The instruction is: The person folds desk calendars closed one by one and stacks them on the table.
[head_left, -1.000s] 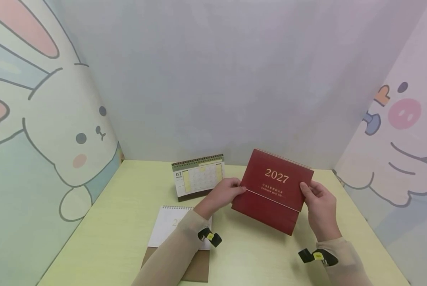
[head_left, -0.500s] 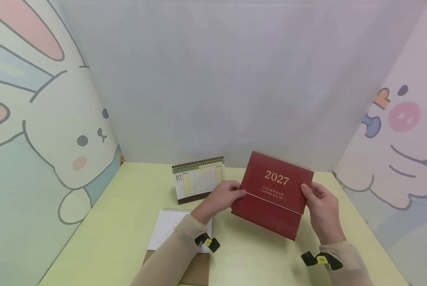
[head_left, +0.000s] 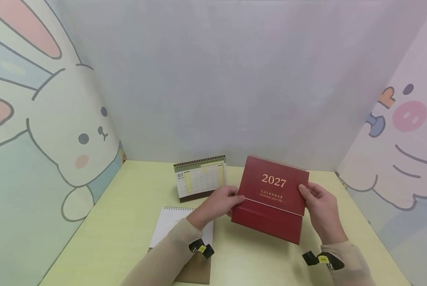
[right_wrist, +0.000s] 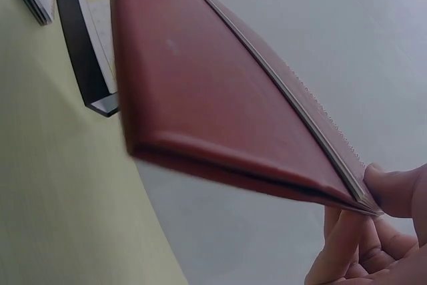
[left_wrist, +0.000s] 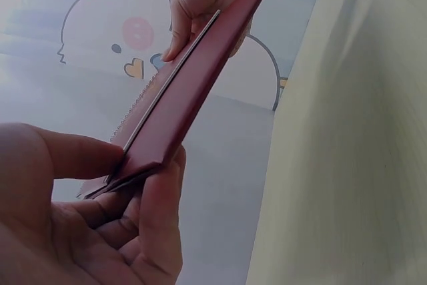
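While two hands hold it up right of centre in the head view, the red calendar [head_left: 272,188] leans slightly to one side, its right end lower than its left. Gold lettering on the cover reads "2027", then "CALENDAR" and "Embrace your life", and a spiral binding runs along the top edge. The left hand [head_left: 217,202] grasps the left edge, thumb on the front and the other fingers behind and below; the left wrist view shows this pinch at lower left, with the table at the right of that view and wall between it and the calendar. The right hand [head_left: 323,212] grasps the right edge, thumb laid on the cover and fingers behind it, seen again at the lower right of the right wrist view. Near the left hand, at the centre of the head view, a standing calendar [head_left: 200,180] shows a "07" page with a green band on top and a dark base. At lower centre a white calendar [head_left: 165,224] with a brown lower part lies partly covered by the left sleeve [head_left: 163,254]. All this is over a pale yellow table [head_left: 102,238]; a rabbit drawing [head_left: 70,131] fills the left wall.
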`<state>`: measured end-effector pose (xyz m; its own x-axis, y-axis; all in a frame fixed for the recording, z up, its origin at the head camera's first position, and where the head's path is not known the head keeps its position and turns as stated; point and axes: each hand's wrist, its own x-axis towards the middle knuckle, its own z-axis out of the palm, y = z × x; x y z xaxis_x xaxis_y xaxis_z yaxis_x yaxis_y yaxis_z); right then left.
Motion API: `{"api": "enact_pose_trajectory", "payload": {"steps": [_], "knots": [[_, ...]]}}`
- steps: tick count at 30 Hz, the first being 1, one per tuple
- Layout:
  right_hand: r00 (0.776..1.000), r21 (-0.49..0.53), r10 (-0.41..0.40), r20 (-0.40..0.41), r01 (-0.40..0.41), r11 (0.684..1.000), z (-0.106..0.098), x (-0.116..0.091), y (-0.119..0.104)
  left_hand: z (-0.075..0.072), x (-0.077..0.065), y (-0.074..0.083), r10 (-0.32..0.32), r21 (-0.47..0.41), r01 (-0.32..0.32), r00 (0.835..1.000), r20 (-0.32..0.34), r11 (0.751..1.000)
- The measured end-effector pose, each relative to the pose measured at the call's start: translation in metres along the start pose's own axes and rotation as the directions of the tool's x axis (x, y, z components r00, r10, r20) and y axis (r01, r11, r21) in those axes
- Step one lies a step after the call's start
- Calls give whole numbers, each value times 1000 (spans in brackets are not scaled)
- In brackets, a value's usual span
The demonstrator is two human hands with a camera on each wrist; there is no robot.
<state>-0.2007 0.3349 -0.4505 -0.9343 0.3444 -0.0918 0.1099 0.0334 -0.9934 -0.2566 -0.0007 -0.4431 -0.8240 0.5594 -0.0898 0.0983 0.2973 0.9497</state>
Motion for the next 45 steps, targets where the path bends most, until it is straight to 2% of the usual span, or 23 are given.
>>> {"api": "enact_pose_trajectory", "payload": {"steps": [4, 11, 19, 29, 45], "knots": [[999, -48, -6, 34, 8, 999, 1, 0, 0, 1, -8, 2, -24, 4, 24, 1000, -15, 1000], [996, -67, -2, 86, 8, 998, 4, -2, 1, 3, -21, 1, -54, -4, 54, 997, -46, 999], [991, -55, 15, 130, -8, 998, 9, -3, 4, 7, -35, -7, -61, -47, 59, 997, -38, 997], [980, -155, 27, 199, 4, 988, 16, -9, 6, 8, -54, -20, -70, -69, 68, 997, -23, 995], [961, -259, 31, 275, 43, 965, 27, -10, 15, 15, -76, -40, -123, -119, 119, 992, -31, 986]]}}
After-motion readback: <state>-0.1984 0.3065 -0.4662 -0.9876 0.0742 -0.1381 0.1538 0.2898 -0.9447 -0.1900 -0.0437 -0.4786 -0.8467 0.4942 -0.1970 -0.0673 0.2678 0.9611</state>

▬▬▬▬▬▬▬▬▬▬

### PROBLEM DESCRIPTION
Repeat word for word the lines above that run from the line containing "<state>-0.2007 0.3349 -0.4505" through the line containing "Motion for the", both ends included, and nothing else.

### SOLUTION FOR THIS PROBLEM
<state>-0.2007 0.3349 -0.4505 -0.9343 0.3444 -0.0918 0.1099 0.0334 -0.9934 -0.2566 -0.0007 -0.4431 -0.8240 0.5594 -0.0898 0.0983 0.2973 0.9497</state>
Motion for the next 45 steps, targets where the path bends most, until it is straight to 2% of the usual span, or 23 are given.

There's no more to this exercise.